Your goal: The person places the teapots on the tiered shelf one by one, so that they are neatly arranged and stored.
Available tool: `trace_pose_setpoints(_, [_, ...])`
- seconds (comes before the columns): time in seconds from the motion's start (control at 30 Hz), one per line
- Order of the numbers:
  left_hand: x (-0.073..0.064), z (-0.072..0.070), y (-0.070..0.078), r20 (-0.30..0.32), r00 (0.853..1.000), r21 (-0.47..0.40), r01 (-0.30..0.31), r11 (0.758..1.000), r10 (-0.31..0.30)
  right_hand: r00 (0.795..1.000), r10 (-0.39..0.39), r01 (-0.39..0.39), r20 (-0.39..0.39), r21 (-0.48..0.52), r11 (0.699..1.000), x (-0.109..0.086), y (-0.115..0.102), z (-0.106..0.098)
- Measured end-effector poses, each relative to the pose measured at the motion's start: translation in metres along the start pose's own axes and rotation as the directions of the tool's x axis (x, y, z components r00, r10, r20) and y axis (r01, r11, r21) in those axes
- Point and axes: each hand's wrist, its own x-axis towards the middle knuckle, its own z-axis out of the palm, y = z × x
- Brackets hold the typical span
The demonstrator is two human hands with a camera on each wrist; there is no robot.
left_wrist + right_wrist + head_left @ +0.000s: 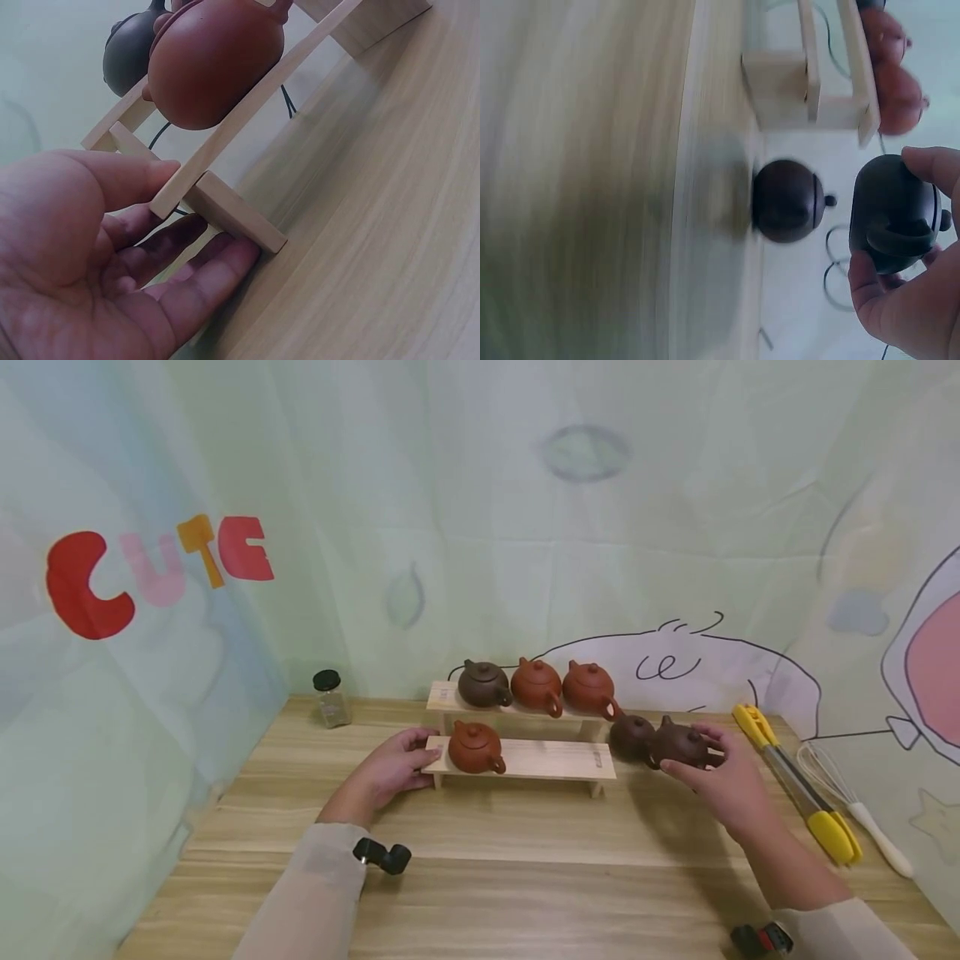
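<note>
My right hand (726,781) holds a dark brown teapot (678,745) by its body and handle side. In the right wrist view this teapot (885,199) is lifted off the table, while another dark teapot (784,201) stands on the tabletop beside it. My left hand (393,768) grips the left end of the front wooden stand (555,760), thumb on the board and fingers below near its leg. One reddish-brown teapot (475,747) sits on that stand's left part. On the rear stand (444,695) are a dark teapot (482,685) and two reddish ones (536,687).
A glass jar with a black lid (332,697) stands at the back left. Yellow-ended tongs (795,781) and a white-handled whisk (862,810) lie along the right side. A printed curtain (480,527) hangs behind the wooden table (510,885).
</note>
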Motion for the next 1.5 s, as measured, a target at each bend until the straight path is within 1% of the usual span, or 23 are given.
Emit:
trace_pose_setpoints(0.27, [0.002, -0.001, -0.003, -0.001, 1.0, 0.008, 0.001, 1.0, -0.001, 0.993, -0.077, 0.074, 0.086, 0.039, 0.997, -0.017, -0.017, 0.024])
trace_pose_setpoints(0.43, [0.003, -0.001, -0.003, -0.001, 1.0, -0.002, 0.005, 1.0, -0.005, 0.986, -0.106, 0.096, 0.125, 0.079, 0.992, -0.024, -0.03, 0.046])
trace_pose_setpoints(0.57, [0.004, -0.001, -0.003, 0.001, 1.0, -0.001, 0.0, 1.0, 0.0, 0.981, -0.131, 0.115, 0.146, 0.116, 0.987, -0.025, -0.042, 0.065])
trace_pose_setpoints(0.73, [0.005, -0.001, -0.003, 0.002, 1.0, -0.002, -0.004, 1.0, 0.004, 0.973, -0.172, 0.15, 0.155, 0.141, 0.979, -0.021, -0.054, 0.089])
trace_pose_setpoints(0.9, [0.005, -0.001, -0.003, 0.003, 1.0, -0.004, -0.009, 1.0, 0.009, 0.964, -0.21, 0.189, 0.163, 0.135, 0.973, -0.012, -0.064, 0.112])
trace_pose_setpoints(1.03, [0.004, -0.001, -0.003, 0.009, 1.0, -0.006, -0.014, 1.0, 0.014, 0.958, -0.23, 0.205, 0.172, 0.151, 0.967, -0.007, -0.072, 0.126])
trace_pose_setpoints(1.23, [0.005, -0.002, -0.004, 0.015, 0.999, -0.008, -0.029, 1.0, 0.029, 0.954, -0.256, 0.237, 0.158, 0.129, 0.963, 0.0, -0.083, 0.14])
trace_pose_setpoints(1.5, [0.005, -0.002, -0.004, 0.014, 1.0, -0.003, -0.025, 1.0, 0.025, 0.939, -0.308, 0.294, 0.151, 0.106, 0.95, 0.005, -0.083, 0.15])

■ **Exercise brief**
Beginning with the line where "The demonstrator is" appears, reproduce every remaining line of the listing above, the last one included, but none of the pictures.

■ **Answer for the task**
The demonstrator is two human hands with a camera on each wrist; there is no robot.
left_wrist + right_wrist + head_left @ +0.000s: 
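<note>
My right hand (726,781) holds a dark brown teapot (678,745) by its body and handle side. In the right wrist view this teapot (885,199) is lifted off the table, while another dark teapot (784,201) stands on the tabletop beside it. My left hand (393,768) grips the left end of the front wooden stand (555,760), thumb on the board and fingers below near its leg. One reddish-brown teapot (475,747) sits on that stand's left part. On the rear stand (444,695) are a dark teapot (482,685) and two reddish ones (536,687).
A glass jar with a black lid (332,697) stands at the back left. Yellow-ended tongs (795,781) and a white-handled whisk (862,810) lie along the right side. A printed curtain (480,527) hangs behind the wooden table (510,885).
</note>
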Motion for the next 1.5 s, as measured, a target at each bend until the straight path is within 1% of the usual span, or 23 are given.
Emit:
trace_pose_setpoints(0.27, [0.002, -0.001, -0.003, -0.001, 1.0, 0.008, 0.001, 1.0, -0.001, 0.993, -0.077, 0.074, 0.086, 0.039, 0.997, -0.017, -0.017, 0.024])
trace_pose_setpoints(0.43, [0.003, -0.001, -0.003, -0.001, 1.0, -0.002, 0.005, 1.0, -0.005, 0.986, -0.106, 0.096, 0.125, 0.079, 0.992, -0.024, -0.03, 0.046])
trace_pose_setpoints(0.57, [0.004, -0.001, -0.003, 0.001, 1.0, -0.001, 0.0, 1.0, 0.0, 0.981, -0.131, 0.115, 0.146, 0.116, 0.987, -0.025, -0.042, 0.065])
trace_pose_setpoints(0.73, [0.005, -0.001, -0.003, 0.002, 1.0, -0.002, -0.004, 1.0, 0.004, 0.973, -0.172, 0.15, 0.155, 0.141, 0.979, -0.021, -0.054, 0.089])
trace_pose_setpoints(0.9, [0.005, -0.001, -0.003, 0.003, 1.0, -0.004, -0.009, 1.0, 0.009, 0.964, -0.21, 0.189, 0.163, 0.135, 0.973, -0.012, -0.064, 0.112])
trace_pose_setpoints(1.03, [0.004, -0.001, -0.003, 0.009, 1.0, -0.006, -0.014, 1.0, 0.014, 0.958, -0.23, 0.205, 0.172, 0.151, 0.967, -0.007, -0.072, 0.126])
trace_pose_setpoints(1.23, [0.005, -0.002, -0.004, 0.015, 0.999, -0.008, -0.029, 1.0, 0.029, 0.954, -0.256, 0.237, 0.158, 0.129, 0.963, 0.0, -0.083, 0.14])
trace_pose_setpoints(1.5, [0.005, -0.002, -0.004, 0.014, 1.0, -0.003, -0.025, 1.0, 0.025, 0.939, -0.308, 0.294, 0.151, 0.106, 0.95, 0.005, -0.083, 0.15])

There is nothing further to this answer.